* Exercise details *
Output, exactly and with no pictures, the line that contains "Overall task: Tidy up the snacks" and every line that comes after it in the data below, the last one included.
(Beginning of Records for this exercise)
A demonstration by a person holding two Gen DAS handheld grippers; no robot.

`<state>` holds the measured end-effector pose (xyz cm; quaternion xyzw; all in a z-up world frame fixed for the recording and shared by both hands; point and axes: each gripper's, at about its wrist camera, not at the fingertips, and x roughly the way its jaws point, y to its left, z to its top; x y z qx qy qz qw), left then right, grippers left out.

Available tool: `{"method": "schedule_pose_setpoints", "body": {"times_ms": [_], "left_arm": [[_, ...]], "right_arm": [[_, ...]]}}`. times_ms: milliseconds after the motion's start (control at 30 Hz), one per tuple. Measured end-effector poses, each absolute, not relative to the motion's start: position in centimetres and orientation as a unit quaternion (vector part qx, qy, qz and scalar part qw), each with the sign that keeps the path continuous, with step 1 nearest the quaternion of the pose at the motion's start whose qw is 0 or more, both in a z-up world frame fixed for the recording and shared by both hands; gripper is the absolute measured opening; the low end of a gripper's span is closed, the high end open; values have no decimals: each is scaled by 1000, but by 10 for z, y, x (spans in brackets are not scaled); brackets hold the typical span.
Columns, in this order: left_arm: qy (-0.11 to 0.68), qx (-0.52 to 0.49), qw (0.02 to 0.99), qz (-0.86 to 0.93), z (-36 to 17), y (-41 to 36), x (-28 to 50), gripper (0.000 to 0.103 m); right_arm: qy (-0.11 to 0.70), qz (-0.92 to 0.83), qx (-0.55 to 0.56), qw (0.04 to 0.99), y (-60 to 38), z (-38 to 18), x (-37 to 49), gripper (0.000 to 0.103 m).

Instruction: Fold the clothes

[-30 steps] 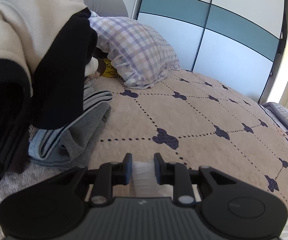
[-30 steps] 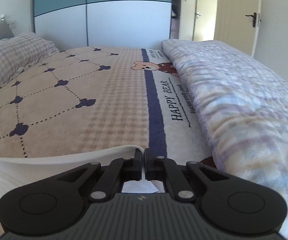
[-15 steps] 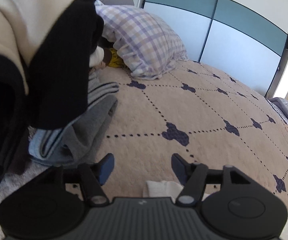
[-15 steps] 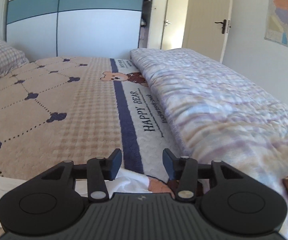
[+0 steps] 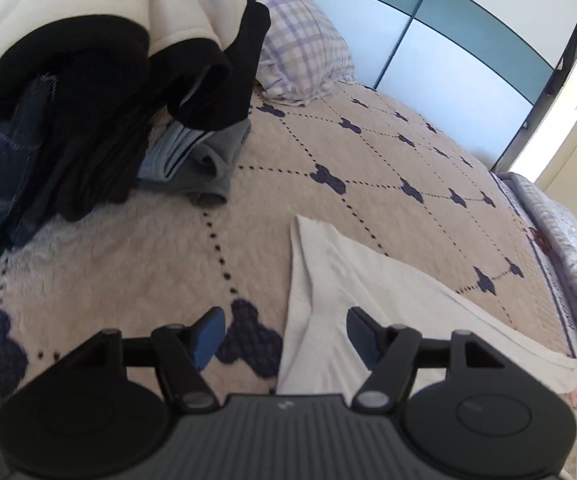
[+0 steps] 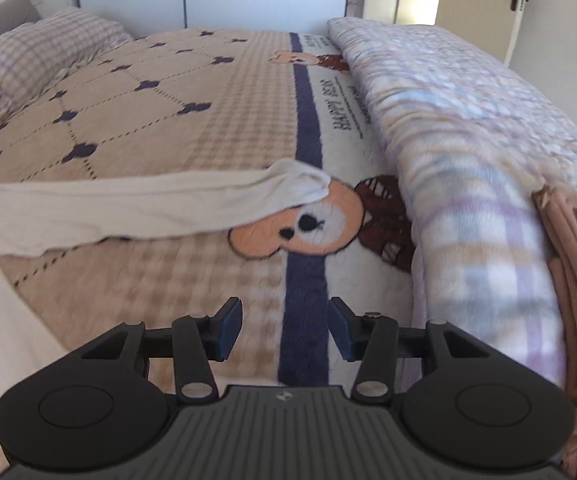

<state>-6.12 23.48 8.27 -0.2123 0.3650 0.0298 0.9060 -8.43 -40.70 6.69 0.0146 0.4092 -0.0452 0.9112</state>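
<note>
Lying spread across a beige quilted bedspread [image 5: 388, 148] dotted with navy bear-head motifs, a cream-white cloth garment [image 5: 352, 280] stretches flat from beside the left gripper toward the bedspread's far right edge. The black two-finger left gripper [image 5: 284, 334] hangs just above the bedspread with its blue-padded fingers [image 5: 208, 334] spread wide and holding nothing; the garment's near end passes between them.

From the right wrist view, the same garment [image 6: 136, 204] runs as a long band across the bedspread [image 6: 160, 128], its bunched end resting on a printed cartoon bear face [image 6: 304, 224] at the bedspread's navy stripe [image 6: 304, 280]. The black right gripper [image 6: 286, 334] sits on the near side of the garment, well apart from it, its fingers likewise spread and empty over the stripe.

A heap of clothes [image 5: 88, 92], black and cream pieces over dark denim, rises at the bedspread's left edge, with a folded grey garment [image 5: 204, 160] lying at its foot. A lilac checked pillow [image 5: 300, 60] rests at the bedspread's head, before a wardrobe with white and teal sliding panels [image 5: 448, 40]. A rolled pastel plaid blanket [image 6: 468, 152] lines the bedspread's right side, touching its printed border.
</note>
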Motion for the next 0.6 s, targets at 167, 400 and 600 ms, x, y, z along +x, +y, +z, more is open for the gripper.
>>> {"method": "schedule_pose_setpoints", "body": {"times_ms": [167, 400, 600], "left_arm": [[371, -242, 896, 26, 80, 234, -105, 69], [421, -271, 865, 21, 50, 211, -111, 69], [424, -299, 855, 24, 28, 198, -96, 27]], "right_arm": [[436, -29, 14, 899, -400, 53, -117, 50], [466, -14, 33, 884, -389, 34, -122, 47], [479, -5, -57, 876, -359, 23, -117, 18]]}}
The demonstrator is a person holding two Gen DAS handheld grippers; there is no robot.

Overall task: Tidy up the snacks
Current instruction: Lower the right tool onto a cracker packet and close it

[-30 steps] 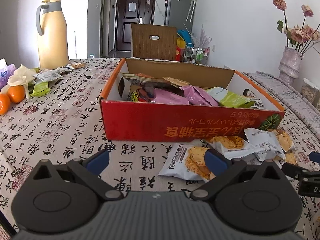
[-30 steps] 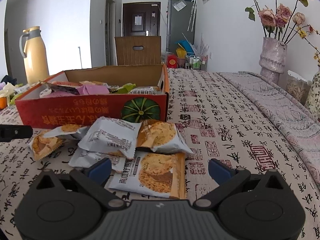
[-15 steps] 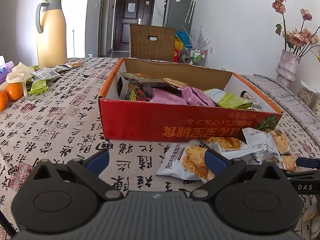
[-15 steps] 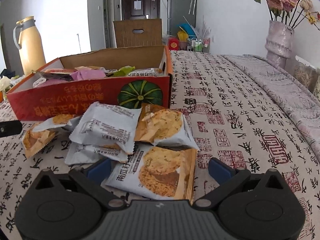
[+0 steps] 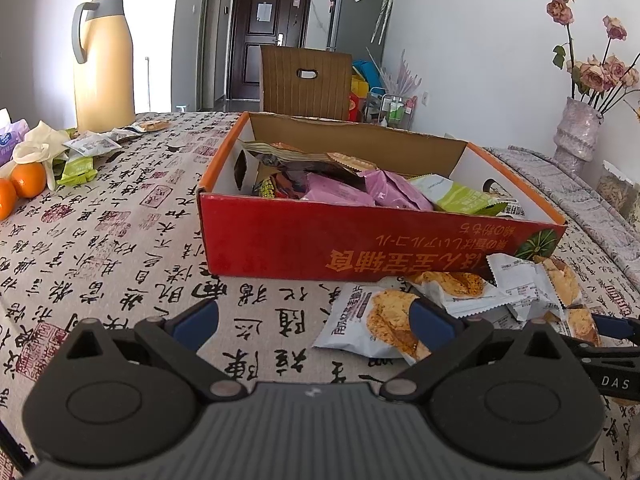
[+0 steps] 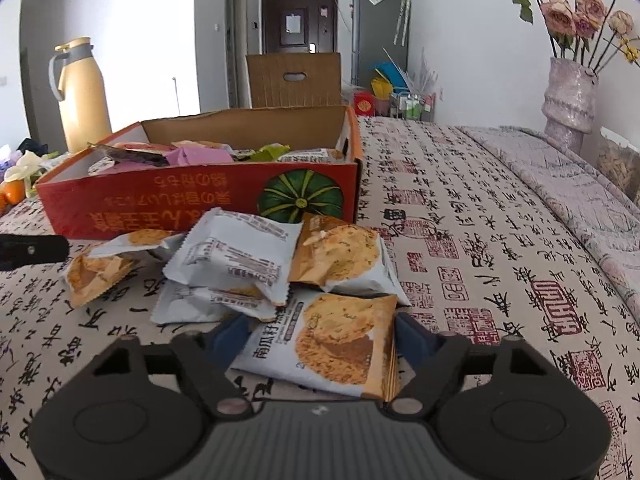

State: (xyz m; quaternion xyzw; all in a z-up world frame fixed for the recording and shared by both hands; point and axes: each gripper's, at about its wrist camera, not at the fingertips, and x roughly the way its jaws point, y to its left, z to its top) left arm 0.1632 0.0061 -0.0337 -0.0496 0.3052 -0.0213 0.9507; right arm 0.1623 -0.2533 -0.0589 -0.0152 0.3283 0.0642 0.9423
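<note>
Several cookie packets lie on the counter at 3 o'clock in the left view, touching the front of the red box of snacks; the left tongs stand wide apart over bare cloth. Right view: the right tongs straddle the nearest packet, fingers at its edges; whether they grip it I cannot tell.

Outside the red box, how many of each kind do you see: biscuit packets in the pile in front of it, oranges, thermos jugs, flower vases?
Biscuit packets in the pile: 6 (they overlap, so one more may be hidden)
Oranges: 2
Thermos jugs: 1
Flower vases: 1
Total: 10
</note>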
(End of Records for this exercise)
* Reply *
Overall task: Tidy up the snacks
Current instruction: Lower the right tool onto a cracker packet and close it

[-30 steps] 
[-30 steps] 
[-15 steps] 
[-15 steps] 
[+0 steps] 
[+0 steps] 

State: (xyz m; quaternion xyzw; all in a z-up world frame fixed for the recording and shared by both hands; point and axes: each gripper's, at about its wrist camera, not at the fingertips, and x roughly the way its jaws point, y to its left, z to its top) left arm 0.1632 0.0061 -0.0337 -0.0496 0.3052 -0.0213 0.9507; right arm 0.1623 -0.2533 -0.0589 -0.0152 0.3283 0.0642 0.9423
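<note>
Several cookie packets lie on the counter at 3 o'clock in the left view, touching the front of the red box of snacks; the left tongs stand wide apart over bare cloth. Right view: the right tongs straddle the nearest packet, fingers at its edges; whether they grip it I cannot tell.

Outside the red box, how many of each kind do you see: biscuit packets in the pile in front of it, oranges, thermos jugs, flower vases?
Biscuit packets in the pile: 6 (they overlap, so one more may be hidden)
Oranges: 2
Thermos jugs: 1
Flower vases: 1
Total: 10
</note>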

That's the full output for the exercise.